:: INPUT
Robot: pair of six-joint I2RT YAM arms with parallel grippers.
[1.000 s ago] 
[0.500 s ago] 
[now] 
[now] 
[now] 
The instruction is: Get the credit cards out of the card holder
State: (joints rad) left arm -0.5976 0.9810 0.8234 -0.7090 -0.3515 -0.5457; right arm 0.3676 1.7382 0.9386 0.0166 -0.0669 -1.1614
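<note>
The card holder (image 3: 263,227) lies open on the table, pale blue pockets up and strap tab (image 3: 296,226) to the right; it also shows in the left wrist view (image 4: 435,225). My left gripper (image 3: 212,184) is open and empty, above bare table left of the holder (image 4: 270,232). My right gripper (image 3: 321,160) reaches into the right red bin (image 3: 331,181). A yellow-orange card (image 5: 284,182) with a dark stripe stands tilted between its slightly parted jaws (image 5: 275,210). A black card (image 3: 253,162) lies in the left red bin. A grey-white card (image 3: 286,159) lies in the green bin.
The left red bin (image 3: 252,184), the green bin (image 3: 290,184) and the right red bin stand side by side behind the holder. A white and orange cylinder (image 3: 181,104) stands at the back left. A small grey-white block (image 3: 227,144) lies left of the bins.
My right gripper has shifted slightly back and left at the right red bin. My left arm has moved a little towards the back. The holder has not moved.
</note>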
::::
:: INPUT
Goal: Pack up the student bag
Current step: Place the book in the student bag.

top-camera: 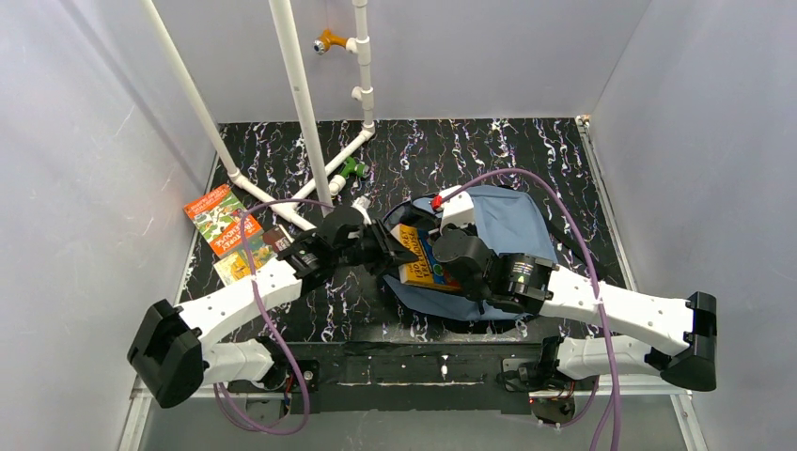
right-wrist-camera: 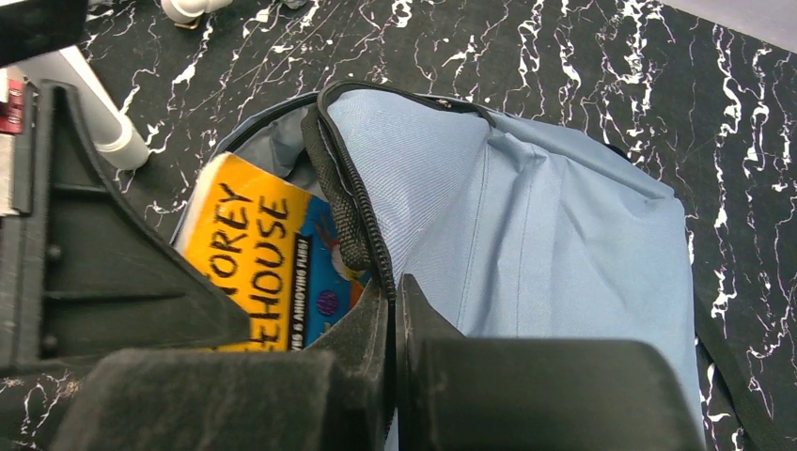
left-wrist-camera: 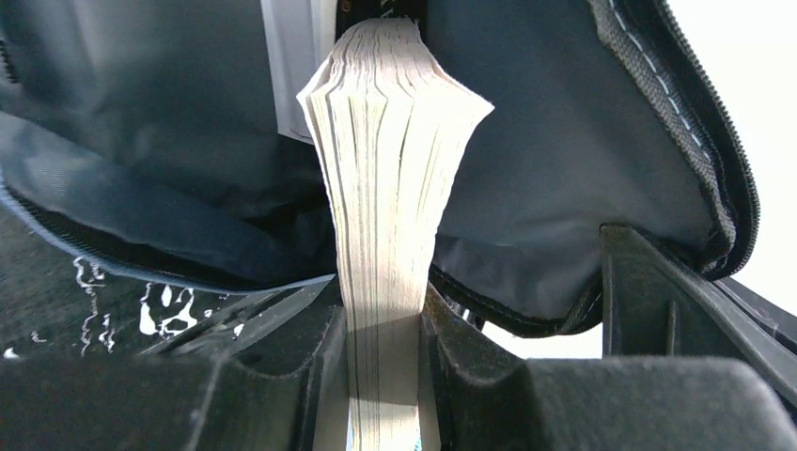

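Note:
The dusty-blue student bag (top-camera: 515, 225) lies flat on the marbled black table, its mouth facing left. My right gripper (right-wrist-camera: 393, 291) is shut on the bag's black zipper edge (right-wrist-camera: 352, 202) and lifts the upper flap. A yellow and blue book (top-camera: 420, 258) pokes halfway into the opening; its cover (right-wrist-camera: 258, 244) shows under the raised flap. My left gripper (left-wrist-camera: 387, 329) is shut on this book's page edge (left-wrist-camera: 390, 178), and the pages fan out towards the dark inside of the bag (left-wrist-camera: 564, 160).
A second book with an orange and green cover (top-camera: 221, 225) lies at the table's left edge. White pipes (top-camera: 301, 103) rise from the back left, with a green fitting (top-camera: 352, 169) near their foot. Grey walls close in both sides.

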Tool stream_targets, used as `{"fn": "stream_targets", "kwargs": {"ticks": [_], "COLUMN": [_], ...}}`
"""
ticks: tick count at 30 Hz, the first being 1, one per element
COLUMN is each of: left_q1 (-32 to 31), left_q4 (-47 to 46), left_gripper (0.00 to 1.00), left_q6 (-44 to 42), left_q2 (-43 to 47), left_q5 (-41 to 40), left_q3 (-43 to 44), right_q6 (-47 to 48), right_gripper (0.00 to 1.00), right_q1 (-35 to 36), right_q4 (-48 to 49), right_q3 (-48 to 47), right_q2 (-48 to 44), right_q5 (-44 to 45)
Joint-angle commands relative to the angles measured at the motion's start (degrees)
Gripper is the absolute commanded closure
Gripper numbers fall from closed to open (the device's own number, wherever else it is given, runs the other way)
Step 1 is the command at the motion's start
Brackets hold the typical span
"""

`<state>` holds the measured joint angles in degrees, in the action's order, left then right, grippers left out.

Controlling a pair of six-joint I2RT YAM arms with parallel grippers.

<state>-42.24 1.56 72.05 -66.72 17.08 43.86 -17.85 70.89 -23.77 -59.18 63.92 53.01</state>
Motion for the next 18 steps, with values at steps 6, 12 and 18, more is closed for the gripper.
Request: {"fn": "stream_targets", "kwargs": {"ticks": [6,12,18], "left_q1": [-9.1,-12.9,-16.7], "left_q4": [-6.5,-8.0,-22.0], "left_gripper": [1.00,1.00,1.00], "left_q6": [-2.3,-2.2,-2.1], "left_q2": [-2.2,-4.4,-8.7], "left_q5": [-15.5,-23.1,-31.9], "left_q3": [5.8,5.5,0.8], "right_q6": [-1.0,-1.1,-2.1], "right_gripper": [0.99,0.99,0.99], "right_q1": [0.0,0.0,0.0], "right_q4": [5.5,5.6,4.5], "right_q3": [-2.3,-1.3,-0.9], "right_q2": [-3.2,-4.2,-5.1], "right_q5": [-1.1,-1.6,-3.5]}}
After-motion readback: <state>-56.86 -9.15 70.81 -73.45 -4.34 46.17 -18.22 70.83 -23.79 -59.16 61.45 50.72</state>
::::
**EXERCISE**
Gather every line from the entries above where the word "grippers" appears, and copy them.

**WRITTEN ANSWER**
Robot: pair of six-joint I2RT YAM arms with parallel grippers.
`<state>` holds the measured joint angles in degrees, in the action's order, left then right, grippers left out.
Controlling a pair of six-joint I2RT YAM arms with parallel grippers.

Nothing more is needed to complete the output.